Die „Rheinische Post“ (Samstag) hatte berichtet, dass sich die CDU-Vorsitzende, Bundeskanzlerin Angela Merkel, CSU-Chef Horst Seehofer und der FDP-Vorsitzende Philipp Rösler auf ein Verfahren zur Nominierung eines neuen Kandidaten geeinigt hätten. Sollte sich herausstellen, dass der wegen seiner Kredit- und Medienaffäre unter Druck stehende Wulff nicht in allen Punkten die volle Wahrheit gesagt habe, wollten die drei Parteichefs das Staatsoberhaupt nicht weiter unterstützen, hieß es unter Berufung auf Regierungskreis. Angeblich soll dann ein neuer Kandidaten präsentiert werden, den Rot-Grün nicht ablehnen könne.

Unterdessen griff SPD-Chef Sigmar Gabriel Wulff scharf an. „Es ist schlimm, dass der Bundespräsident es so weit hat kommen lassen. Diese ganze Auseinandersetzung ist unwürdig und abstoßend“, sagte er der „Bild“-Zeitung. Gabriel warf Wulff und Bundeskanzlerin Merkel vor, die bürgerlichen Werte zu zerstören. „Christian Wulff und Angela Merkel verschieben die Maßstäbe für Anstand, Respekt, Ehrlichkeit und Glaubwürdigkeit in der Politik in die falsche Richtung.“ Der Bundespräsident meine, Sonderregeln für sich geltend machen zu können, sagte Gabriel.

Merkel hatte sich am Freitag hinter Wulff gestellt. Regierungssprecher Steffen Seibert versicherte: „Die Bundeskanzlerin hat große Wertschätzung für Christian Wulff“ - als Mensch und als Bundespräsident. Die Erklärungen Wulffs in seinem Fernsehinterview am Mittwoch seien ein wichtiger Schritt gewesen, das Vertrauen der Bürger wiederherzustellen.

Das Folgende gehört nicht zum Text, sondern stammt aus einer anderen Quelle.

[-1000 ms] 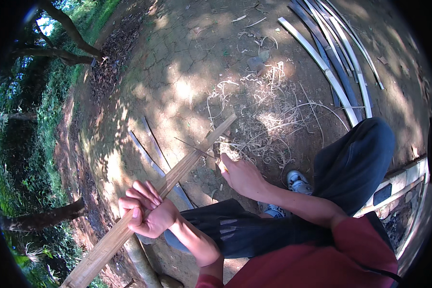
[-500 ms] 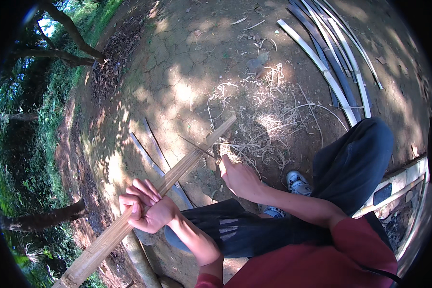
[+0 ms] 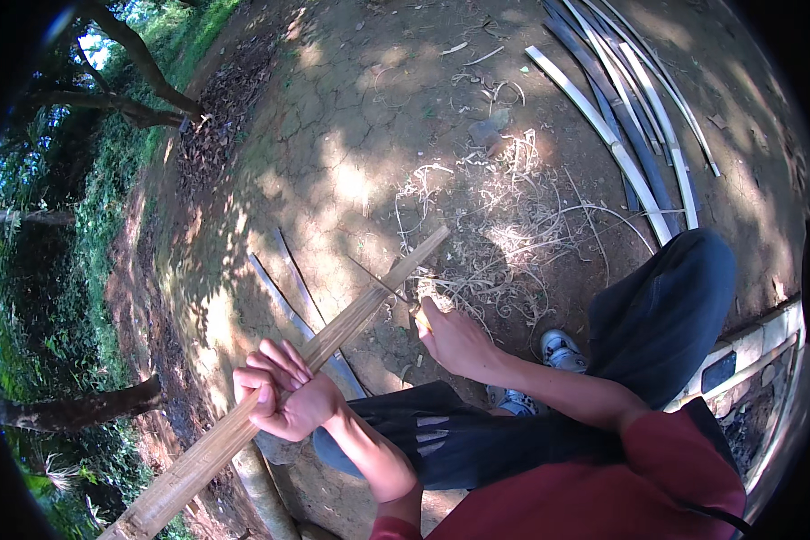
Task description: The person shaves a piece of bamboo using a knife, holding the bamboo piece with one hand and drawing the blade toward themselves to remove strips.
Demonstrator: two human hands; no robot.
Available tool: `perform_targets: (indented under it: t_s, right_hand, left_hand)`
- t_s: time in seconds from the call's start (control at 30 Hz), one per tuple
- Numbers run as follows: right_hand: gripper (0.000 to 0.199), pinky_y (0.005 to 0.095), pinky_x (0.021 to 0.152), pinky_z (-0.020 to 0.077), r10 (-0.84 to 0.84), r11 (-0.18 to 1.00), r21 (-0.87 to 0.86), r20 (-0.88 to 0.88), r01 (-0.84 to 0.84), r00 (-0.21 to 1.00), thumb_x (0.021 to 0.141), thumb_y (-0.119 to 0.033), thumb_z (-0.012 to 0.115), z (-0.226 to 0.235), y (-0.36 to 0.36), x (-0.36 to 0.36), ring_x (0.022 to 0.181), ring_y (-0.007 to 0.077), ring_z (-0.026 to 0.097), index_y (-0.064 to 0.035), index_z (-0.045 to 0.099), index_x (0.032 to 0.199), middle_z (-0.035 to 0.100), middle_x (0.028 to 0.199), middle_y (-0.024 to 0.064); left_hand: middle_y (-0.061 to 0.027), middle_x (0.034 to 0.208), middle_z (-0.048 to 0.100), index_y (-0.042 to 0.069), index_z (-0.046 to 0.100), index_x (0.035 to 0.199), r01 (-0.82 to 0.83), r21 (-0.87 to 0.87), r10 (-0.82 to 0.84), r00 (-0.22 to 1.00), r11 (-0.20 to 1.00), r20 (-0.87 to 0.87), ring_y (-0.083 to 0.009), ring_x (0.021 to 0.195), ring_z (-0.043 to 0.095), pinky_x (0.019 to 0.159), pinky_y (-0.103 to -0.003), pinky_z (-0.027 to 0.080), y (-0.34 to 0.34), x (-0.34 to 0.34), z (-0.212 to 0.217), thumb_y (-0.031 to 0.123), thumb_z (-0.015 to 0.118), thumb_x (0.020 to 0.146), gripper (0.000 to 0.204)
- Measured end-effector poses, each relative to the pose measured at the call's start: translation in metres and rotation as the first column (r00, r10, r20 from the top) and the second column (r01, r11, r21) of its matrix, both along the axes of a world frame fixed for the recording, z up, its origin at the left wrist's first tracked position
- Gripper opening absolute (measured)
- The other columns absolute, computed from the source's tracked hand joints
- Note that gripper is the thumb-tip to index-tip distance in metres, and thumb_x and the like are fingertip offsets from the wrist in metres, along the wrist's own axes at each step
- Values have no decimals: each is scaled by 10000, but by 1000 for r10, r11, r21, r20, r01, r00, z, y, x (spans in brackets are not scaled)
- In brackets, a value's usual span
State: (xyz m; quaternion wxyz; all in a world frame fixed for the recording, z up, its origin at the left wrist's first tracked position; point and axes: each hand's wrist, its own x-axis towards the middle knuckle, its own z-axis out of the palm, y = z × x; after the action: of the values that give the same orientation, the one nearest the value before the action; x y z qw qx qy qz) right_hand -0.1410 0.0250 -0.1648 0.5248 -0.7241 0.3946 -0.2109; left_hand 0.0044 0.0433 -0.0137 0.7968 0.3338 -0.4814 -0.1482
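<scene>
A long, pale brown bamboo strip (image 3: 355, 313) runs diagonally from the lower left to the middle of the head view. My left hand (image 3: 288, 396) is closed round it at about mid-length, palm turned up and fingers curled. In my right hand (image 3: 459, 344) is a knife (image 3: 373, 274), its handle mostly hidden by the fingers. The thin, dark blade lies across the strip near its far end, the tip reaching past the strip's left edge.
Curly bamboo shavings (image 3: 504, 261) litter the ground beyond my right hand. Several long bamboo strips (image 3: 603, 130) lie at the far right, and two thinner dark strips (image 3: 283, 292) left of the held one. A pole (image 3: 261, 486) lies below my left hand. Trees (image 3: 144, 76) and greenery stand at left.
The whole view has shifted slightly. My right hand and the knife have moved a little toward the strip's far end; my left hand keeps the same hold.
</scene>
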Motion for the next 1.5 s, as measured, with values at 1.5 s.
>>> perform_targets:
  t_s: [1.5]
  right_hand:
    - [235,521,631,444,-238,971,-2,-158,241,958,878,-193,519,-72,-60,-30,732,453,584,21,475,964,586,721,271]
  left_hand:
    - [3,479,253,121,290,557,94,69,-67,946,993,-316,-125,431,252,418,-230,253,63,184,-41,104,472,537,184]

Der Regierungssprecher fügte hinzu: „Es wird so sein - und da hat die Bundeskanzlerin volles Vertrauen - , dass der Bundespräsident auch alle weiteren relevanten Fragen mit der gleichen Offenheit beantworten wird, sollten noch welche auftauchen.“

Wulff steht wegen eines Kredits für sein Privathaus und kostenlosen Urlaubsaufenthalten bei Freunden - beides in seiner Zeit als niedersächsischer Ministerpräsident - seit Wochen in der Kritik. Zudem wird Wulff ein Anruf bei „Bild“-Chefredakteur Kai Diekmann angekreidet, mit dem er Einfluss auf eine geplante Berichterstattung der Zeitung über seinen Hauskredit hatte nehmen wollen.

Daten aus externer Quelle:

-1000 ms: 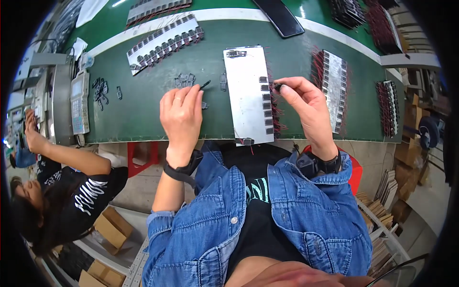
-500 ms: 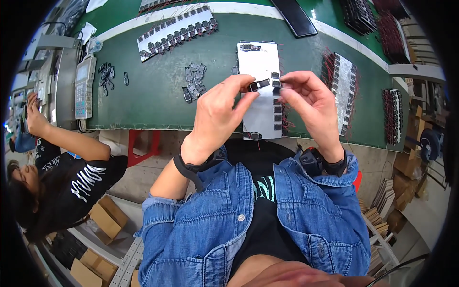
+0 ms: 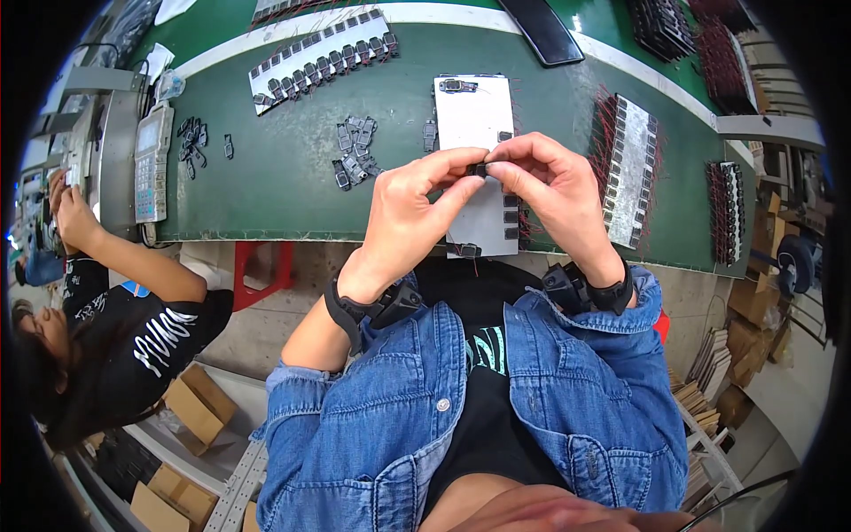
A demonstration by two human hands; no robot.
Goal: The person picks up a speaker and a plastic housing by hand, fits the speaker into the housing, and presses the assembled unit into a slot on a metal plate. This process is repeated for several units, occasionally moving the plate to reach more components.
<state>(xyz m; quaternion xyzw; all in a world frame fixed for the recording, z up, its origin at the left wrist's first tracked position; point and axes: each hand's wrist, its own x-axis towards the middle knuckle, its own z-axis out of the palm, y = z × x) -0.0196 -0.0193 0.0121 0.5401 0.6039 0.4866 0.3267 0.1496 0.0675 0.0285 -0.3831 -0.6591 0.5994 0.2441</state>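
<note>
A small black rectangular part (image 3: 480, 169) is pinched between the fingertips of my left hand (image 3: 403, 208) and my right hand (image 3: 560, 188), which meet over a white board (image 3: 470, 120). Fingers cover most of the part. Small black square pieces (image 3: 511, 217) line the board's right edge, with thin red wires sticking out beyond them. One longer black part (image 3: 458, 86) lies across the board's top end, another (image 3: 464, 251) at its near end. Left of the board sits a loose pile of similar black parts (image 3: 356, 142).
A filled board (image 3: 319, 55) lies far left; another wired board (image 3: 631, 168) is at right. A dark phone-like slab (image 3: 545, 34) rests at the back. A keypad device (image 3: 152, 164) stands at left, near a co-worker's arm (image 3: 142, 257). A red stool (image 3: 261, 275) is below the table edge.
My right hand has moved left to meet my left hand, and its fingers have closed on the black part. Before, only my left hand held that part.
</note>
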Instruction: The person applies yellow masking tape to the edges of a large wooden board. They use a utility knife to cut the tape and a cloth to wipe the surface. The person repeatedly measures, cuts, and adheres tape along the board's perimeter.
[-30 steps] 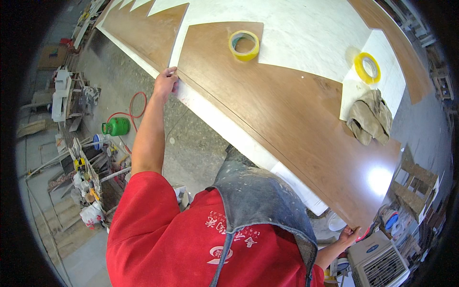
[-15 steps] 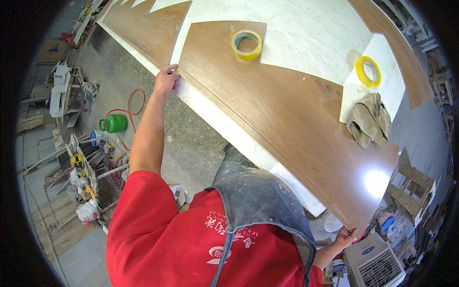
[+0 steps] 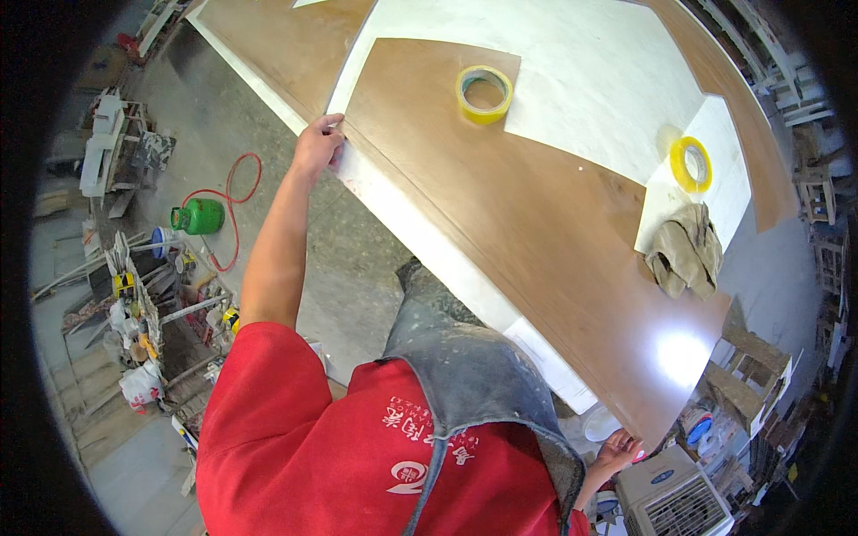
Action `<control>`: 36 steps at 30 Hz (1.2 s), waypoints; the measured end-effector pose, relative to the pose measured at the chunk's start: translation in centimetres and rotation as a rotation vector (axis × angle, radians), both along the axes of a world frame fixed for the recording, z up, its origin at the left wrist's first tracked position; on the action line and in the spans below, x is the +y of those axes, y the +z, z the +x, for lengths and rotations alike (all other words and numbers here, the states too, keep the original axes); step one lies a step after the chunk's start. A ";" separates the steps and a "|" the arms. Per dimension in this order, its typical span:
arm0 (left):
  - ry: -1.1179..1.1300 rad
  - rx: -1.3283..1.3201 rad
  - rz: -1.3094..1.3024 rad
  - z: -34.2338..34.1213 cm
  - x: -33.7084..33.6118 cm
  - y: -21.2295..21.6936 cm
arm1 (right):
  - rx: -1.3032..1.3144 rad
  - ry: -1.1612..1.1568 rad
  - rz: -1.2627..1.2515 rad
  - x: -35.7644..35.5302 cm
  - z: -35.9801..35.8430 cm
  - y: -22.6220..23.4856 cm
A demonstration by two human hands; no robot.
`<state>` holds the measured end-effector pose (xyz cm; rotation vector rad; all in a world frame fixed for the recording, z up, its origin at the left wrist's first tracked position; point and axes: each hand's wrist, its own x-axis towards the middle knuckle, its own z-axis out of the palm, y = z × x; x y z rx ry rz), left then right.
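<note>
Along the near edge of the bench (image 3: 268, 54) your two hands grip a long brown veneer panel (image 3: 536, 214) that lies flat on the white top. Your left hand (image 3: 317, 143) reaches far out, fingers curled over the panel's left corner, thumb on the upper face and fingertips on the white edge band (image 3: 429, 241) that runs along the near side. Your right hand (image 3: 617, 449) sits low at the lower right, palm open and fingers spread under the panel's far right corner, touching its edge; how firmly it holds I cannot tell. The panel itself runs at a slant from upper left to lower right, with a glare spot near its right end.

On the panel, near its upper edge, lies a roll of yellow tape (image 3: 484, 93), flat on its side. A second yellow tape roll (image 3: 692, 163) rests further right on a white sheet (image 3: 733, 192), and just below it a pair of crumpled tan work gloves (image 3: 686, 250) lies partly on that sheet and partly on the panel.

On the concrete floor (image 3: 357, 268) to your left stand a green gas bottle (image 3: 198, 216) with a red hose (image 3: 237, 192) looped beside it. A white fan unit (image 3: 670, 500) sits by your right hand.
</note>
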<state>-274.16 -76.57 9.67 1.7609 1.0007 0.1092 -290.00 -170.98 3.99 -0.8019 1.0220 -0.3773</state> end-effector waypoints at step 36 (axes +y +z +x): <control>-0.154 -0.065 0.166 -0.7 1.6 -0.5 | 0.300 1.273 -1.769 53.5 10.7 9.0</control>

Nach Informationen von „stern.de“ bat Wulff in dem Anruf vom 12. Dezember um Aufschub der Berichterstattung, drohte aber auch. Er schlug demnach vor, dass man sich direkt nach seiner Rückkehr von einer Auslandsreise zusammensetzt. „Dann können wir entscheiden, wie wir Krieg führen wollen“, heißt es laut „stern.de“ in der Aufzeichnung des Anrufs.

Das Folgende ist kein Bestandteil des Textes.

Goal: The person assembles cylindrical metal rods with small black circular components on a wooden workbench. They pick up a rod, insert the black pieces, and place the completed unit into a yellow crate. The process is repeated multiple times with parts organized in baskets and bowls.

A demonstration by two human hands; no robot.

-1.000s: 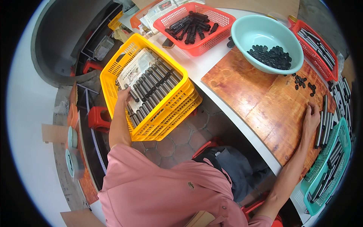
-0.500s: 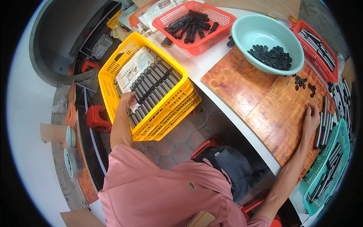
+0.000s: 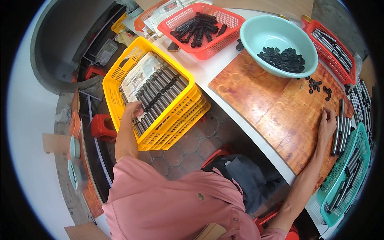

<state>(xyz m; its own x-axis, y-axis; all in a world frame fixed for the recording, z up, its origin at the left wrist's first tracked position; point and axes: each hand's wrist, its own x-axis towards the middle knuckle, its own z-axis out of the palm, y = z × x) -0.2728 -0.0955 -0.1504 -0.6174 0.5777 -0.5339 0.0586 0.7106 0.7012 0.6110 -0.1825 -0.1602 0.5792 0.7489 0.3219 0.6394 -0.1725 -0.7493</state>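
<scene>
My left hand (image 3: pixel 135 109) is inside the yellow crate (image 3: pixel 185 93), fingers partly stretched over the left end of the rows of dark tubes (image 3: pixel 162 93). No tube shows in its grasp. Newspaper (image 3: pixel 138 78) lies at the far side of these rows. On the right, my right hand (image 3: pixel 327 120) rests at the edge of the wooden board (image 3: pixel 264 110), fingers loosely bent and apart, with nothing visible in them. Close beside it lie several black tubes (image 3: pixel 343 134). Small black caps (image 3: pixel 315 85) are scattered just beyond that hand.
A light-blue basin (image 3: pixel 256 36) of black caps stands at the board's far side. Red baskets (image 3: pixel 212 49) (image 3: pixel 338 64) hold dark handle-like parts and silver-and-black tubes. A green basket (image 3: pixel 326 202) with tubes sits at the right. Red stools (image 3: pixel 103 127) stand at the left.
My left hand has drawn slightly left, away from the tube ends. My right hand stays at nearly the same place on the board. The whole view has shifted a little.
</scene>
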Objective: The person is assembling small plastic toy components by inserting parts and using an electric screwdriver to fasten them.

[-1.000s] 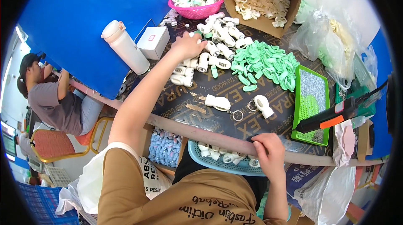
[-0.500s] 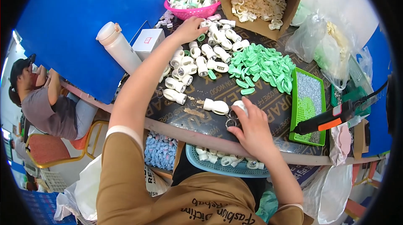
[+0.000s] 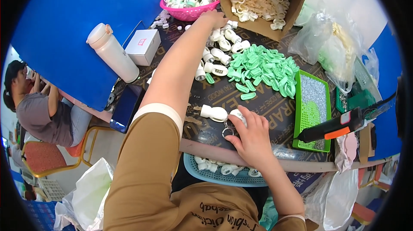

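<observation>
From the head view I see the left hand (image 3: 215,17) stretched far across the table (image 3: 266,106), fingers spread over the row of white plastic pieces (image 3: 217,52) just below the pink basket (image 3: 189,13); I cannot tell whether it grasps one. The right hand (image 3: 251,134) rests near the table's front edge, fingertips pinching a white plastic piece (image 3: 238,116) with a metal ring (image 3: 226,132) beneath it. A second white piece (image 3: 214,112) lies just beside. A green pile (image 3: 262,69) sits behind, a cardboard box (image 3: 262,0) beyond.
</observation>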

Wulff habe zudem angekündigt, im Konflikt mit dem Blatt selbst an die Öffentlichkeit gehen zu wollen. Er werde am 14. Dezember - also zwei Tage nach dem Anruf - in Berlin zusammen mit seiner Frau Bettina eine Pressekonferenz geben. Dabei werde es um die Methoden der „Bild“-Zeitung gehen. Tatsächlich hat es eine solche Pressekonferenz nie gegeben.

Der Parlamentarische Geschäftsführer der SPD, Thomas Oppermann, forderte den Bundespräsidenten zu einer Selbstanzeige auf. „Das bietet Christian Wulff die Chance, die Debatte zu beenden und seine Glaubwürdigkeit wiederherzustellen“, sagte Oppermann der „Rheinischen Post“. „Wenn Wulff sicher ist, dass kein Verstoß gegen das niedersächsische Ministergesetz vorliegt, spricht doch erst recht nichts dagegen, in einem solchen Selbstreinigungsverfahren dies auch feststellen zu lassen“, sagte Oppermann.

Nach Artikel 40 der niedersächsischen Landesverfassung können Mitglieder der Regierung Vorwürfe eines Verfassungs- oder Gesetzesverstoßes vom Staatsgerichtshof in Bückeburg überprüfen lassen. Dies gilt auch für ehemalige Regierungsmitglieder. Wulffs Anwälte bestreiten, dass er gegen das Ministergesetz verstieß. Dieses verbietet Regierungsmitgliedern die Annahme von Geschenken in Bezug auf ihr Amt.

Am Freitag wurden gegen Wulff auch Vorwürfe wegen seiner früheren Tätigkeit als VW-Aufsichtsrat laut. VW-Investoren halten ihm nach einem Bericht der „Wirtschaftswoche“ vor, während der Übernahmeschlacht von Porsche und Volkswagen Pflichten verletzt zu haben. So habe er - als niedersächsischer Ministerpräsident Mitglied im VW-Kontrollgremium - nicht verhindert, dass Anleger getäuscht worden seien.

Die Investoren fordern dem Bericht zufolge knapp 1,8 Milliarden Schadensersatz. Ähnliche Vorwürfe sind auch schon gegen die VW-Führung und Aufsichtsratschef Ferdinand Piëch erhoben worden. Sie hatten dies aber stets zurückgewiesen.